Interactive group game is true to the 1980s
This is the season to dress up and be somebody, at such pop-up Halloween haunted houses as "Terror Behind the Walls" at Fairmount's Eastern State Penitentiary and such "room escape" adventures as "Trapped in a Room with a Zombie" in East Falls.
This is the season to dress up and be somebody, at such pop-up Halloween haunted houses as "Terror Behind the Walls" at Fairmount's Eastern State Penitentiary and such "room escape" adventures as "Trapped in a Room with a Zombie" in East Falls.
Now there's a kinder, gentler, and new option that opened last month on South Philadelphia's East Passyunk Avenue commercial strip. A clock-ticking, cooperative play challenge that lets you dress like Ferris Bueller, Rocky Balboa, or the gang from Sixteen Candles.
And it flashes you back to a time when people communicated on push-button phones, played Pong, wrote code on Commodore 64s, grooved to Herbie Hancock's robotic "Rock It," and watched VHS videos on clunky tube TVs.
Dream child of former advertising creative director Elizabeth Garson, with lots of technical support from her ex-husband Michael Garson and friends, "Escape the '80s" merges art and psychology, puzzle solving, and vintage gizmos "like nobody ever has before," she said.
"Room escapes needed to move past paper clues and rinky-dink codes and focus on the user's whole experience," she said.
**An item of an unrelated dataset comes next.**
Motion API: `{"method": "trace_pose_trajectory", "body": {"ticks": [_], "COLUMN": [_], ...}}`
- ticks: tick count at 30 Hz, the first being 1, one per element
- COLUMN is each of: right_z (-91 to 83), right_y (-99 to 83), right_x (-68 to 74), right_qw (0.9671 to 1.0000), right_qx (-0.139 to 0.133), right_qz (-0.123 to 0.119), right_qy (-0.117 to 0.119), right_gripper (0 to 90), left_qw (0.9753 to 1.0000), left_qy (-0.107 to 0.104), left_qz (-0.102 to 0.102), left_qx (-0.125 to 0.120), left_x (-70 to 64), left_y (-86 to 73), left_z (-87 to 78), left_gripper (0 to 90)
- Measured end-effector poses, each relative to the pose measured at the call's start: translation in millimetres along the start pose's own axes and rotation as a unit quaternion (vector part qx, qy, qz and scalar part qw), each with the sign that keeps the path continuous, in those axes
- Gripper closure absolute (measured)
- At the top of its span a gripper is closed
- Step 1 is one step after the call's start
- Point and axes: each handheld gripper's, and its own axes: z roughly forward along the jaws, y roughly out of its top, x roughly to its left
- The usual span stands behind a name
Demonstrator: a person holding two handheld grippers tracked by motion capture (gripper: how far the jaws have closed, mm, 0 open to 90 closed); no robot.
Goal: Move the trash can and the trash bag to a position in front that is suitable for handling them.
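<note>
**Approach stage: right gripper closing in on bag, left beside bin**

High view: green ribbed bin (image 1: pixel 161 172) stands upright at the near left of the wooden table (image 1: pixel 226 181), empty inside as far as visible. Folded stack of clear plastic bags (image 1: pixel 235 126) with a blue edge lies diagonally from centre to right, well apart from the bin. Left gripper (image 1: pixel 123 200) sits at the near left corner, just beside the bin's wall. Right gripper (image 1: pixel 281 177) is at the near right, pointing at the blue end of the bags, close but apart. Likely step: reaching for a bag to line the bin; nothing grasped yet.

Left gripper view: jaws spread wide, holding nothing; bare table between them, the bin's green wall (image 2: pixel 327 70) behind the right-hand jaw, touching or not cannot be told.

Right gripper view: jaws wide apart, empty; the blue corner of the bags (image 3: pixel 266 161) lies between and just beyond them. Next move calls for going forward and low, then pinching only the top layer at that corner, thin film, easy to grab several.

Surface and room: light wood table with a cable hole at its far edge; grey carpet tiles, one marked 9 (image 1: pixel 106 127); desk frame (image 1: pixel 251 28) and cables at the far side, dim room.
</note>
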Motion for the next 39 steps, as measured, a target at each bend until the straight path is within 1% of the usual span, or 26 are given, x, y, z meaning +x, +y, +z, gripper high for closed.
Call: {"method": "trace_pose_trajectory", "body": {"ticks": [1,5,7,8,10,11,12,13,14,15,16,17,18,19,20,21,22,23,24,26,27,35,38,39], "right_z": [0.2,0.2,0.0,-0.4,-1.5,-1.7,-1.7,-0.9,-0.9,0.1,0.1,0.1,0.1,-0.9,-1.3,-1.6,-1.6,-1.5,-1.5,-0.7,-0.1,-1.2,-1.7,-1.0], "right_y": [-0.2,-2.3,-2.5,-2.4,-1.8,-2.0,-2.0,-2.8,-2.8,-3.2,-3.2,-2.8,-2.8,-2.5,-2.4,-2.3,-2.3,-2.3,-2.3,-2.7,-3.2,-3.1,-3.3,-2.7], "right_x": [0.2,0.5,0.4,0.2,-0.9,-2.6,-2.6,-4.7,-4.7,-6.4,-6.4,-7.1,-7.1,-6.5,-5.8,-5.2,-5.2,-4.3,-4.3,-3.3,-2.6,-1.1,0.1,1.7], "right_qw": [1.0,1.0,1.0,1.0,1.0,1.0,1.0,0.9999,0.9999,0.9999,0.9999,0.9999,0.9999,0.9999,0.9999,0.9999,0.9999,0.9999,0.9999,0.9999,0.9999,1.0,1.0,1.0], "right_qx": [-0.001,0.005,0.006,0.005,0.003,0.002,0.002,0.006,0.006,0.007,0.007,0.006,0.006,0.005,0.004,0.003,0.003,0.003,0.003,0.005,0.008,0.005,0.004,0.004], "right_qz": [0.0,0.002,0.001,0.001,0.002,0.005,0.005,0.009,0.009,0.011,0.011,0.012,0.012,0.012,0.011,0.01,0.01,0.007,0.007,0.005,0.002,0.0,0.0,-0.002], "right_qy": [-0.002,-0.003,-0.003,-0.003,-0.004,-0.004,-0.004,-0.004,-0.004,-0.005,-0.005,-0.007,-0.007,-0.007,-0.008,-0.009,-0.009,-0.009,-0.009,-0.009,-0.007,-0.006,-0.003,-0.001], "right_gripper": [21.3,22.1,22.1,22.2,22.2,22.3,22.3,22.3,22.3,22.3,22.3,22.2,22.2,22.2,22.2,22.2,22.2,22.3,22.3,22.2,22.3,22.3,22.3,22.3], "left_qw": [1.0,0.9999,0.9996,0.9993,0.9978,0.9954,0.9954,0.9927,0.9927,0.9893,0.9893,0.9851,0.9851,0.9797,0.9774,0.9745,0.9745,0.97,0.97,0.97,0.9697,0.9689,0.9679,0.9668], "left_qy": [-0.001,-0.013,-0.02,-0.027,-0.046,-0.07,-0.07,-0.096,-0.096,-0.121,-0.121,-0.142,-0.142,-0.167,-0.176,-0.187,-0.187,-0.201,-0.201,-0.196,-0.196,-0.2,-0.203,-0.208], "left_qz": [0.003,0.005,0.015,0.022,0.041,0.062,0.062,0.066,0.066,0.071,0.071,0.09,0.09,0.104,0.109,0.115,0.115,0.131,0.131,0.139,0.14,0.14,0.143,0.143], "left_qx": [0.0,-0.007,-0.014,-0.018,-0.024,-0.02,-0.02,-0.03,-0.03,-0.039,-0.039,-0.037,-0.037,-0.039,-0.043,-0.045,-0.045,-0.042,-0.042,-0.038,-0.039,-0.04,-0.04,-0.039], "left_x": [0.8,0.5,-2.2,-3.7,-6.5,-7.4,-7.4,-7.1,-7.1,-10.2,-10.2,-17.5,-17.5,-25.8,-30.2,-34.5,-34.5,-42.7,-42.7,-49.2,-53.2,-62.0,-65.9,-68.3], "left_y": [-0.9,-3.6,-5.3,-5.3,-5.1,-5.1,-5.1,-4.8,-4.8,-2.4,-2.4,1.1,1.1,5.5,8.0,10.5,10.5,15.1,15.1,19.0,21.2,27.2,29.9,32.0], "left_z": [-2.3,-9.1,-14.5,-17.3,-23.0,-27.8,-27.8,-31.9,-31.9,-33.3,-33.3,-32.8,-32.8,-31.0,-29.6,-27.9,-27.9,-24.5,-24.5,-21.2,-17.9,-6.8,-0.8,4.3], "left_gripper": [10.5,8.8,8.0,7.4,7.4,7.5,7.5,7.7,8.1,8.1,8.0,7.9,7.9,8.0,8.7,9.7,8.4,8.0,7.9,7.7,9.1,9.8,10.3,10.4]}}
These happenings also needed to get out of a dark and dead-end nature. Now escape rooms are where people can go to play a live game, physically searching the environment for items and clues that help them escape.
"Most escape game developers" - and there are several in Philadelphia - "brag about how few people get out of their rooms alive," she said this week on site at 1804 E. Passyunk Ave.
The venue is a former drugstore in the heart of the hipster restaurant/retail row that she said took "far too long to renovate" into a four-room game environment plus party space.
"In our game," the room escape developer said, "everybody comes out smiling, everyone's a winner, even if you get stymied and have to ask for clues" from the hidden but observing production team by squawky, old-school walkie-talkies.
A stuttering, robotic on-screen character (remember Max Headroom?) gathers players around a TV to suggest what's coming up - hinting that all clues are readily available for spotting and suggesting that cooperative play is key.
Then you're let loose in a video rental store stocked with hit titles from the 1980s, some carefully cued to specific segments. Unraveling what they mean helps open lock boxes and doors to other rooms - a travel agency, a well-stocked toy store (heavy on the Fisher Price and Cabbage Patch merchandise), then a clothing emporium. Break on through to the other side and you're "flash dancing" in a photo studio.
"We were sticklers for detail," Michael Garson said, explaining how it wound up costing $20,000 to build and fit the game with period stuff. "We couldn't just rely on garage sales. The films had to be made in the '80s, likewise the music and furnishings."
Most of the nostalgic tech deployed is likewise true and operational, "but we did cheat a little on the computers," updating the innards, he said.
Even twentysomethings in our multigenerational group - such as team captain Paola Quinones - proved pretty savvy in the quaint gadget-working department, though no one knew the tunes better than Glen Stevens, a player "who really grew up in the '80s."
As many as 14 funsters can participate at a time, "which makes the adventure ripe for private parties, as well as pickup groups," Elizabeth Garson said.
Individual tickets go for $28 on weekdays and $32 on weekends for the hour-plus adventure. Groups get "extra perks," she said.
Since "Escape the '80s" is era-evoking rather than seasonal, the Garsons plan to run this adventure year round.
Rivals in the room escape business "have already made proposals to take ours national," she said. "Getting the production together, tested, and fine-tuned with focus groups was the hard part. Now it's easily duplicated. But we're not rushing into any deals."